*Work instruction*:
From the first line to the last, retype the listing without any alteration.
::: Input data :::
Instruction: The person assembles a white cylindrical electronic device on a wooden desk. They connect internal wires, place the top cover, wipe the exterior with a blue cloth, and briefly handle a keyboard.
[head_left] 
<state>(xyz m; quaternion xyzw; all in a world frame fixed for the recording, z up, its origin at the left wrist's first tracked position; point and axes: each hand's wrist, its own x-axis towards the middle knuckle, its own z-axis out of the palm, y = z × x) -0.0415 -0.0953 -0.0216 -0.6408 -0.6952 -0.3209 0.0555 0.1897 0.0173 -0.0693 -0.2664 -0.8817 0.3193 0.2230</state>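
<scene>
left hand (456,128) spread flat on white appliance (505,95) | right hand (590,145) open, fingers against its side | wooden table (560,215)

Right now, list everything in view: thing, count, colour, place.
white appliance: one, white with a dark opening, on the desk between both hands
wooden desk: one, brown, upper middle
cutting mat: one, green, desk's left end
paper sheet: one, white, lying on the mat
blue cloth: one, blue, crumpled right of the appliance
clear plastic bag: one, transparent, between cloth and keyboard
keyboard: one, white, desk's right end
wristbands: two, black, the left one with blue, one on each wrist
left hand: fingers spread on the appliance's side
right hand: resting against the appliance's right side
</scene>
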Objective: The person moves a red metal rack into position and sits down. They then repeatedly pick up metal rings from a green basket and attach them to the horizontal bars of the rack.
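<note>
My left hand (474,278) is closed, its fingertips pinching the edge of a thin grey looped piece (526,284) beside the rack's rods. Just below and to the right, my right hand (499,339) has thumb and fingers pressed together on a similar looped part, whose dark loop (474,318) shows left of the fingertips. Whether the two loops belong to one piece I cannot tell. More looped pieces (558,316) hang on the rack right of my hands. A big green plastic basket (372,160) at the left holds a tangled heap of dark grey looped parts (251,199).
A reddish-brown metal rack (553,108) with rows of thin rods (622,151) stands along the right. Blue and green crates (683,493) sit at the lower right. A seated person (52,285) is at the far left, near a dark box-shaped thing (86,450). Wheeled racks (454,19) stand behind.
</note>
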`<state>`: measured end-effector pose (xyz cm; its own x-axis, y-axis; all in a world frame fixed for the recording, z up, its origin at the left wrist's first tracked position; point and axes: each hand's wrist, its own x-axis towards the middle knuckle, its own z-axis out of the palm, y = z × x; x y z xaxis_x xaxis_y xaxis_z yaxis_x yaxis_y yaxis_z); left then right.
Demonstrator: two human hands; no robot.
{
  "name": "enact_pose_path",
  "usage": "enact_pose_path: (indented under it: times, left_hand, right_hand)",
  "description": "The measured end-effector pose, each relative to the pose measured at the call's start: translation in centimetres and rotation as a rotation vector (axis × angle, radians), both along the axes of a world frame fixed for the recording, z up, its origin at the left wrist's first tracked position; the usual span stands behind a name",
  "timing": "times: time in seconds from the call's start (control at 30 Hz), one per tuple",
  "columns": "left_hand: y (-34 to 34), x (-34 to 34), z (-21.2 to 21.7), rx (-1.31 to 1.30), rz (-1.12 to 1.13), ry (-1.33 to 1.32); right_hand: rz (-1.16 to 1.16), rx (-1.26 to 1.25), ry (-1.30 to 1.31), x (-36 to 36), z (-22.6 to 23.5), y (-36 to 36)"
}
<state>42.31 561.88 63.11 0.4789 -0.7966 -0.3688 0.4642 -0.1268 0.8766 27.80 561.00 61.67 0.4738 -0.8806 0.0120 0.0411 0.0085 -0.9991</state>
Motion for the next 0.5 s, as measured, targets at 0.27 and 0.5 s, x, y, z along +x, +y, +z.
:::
*Output for this exercise*:
Instruction: The person assembles a white cylindrical electronic device on a wooden desk. They connect internal wires, place the top cover, wipe the exterior with a blue cloth, and briefly handle a keyboard.
[head_left] 
<state>(xyz m; quaternion xyzw; all in a world frame fixed for the recording, z up, its origin at the left wrist's first tracked position; point and axes: each hand's wrist, its own x-axis towards the middle knuckle, its own z-axis out of the palm, y = z × x) -0.0415 -0.0953 -0.0216 -0.6408 -0.6952 -0.3209 0.0555 0.1897 0.0173 -0.0693 -0.2664 -0.8817 0.3193 0.2230</state>
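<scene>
left hand (456,128) spread flat on white appliance (505,95) | right hand (590,145) open, fingers against its side | wooden table (560,215)

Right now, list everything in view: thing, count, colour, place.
white appliance: one, white with a dark opening, on the desk between both hands
wooden desk: one, brown, upper middle
cutting mat: one, green, desk's left end
paper sheet: one, white, lying on the mat
blue cloth: one, blue, crumpled right of the appliance
clear plastic bag: one, transparent, between cloth and keyboard
keyboard: one, white, desk's right end
wristbands: two, black, the left one with blue, one on each wrist
left hand: fingers spread on the appliance's side
right hand: resting against the appliance's right side
</scene>
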Objective: The person moves a red metal rack into position and sits down. They then repeatedly pick up metal rings from a green basket and attach them to the horizontal bars of the rack.
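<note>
My left hand (474,278) is closed, its fingertips pinching the edge of a thin grey looped piece (526,284) beside the rack's rods. Just below and to the right, my right hand (499,339) has thumb and fingers pressed together on a similar looped part, whose dark loop (474,318) shows left of the fingertips. Whether the two loops belong to one piece I cannot tell. More looped pieces (558,316) hang on the rack right of my hands. A big green plastic basket (372,160) at the left holds a tangled heap of dark grey looped parts (251,199).
A reddish-brown metal rack (553,108) with rows of thin rods (622,151) stands along the right. Blue and green crates (683,493) sit at the lower right. A seated person (52,285) is at the far left, near a dark box-shaped thing (86,450). Wheeled racks (454,19) stand behind.
</note>
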`<state>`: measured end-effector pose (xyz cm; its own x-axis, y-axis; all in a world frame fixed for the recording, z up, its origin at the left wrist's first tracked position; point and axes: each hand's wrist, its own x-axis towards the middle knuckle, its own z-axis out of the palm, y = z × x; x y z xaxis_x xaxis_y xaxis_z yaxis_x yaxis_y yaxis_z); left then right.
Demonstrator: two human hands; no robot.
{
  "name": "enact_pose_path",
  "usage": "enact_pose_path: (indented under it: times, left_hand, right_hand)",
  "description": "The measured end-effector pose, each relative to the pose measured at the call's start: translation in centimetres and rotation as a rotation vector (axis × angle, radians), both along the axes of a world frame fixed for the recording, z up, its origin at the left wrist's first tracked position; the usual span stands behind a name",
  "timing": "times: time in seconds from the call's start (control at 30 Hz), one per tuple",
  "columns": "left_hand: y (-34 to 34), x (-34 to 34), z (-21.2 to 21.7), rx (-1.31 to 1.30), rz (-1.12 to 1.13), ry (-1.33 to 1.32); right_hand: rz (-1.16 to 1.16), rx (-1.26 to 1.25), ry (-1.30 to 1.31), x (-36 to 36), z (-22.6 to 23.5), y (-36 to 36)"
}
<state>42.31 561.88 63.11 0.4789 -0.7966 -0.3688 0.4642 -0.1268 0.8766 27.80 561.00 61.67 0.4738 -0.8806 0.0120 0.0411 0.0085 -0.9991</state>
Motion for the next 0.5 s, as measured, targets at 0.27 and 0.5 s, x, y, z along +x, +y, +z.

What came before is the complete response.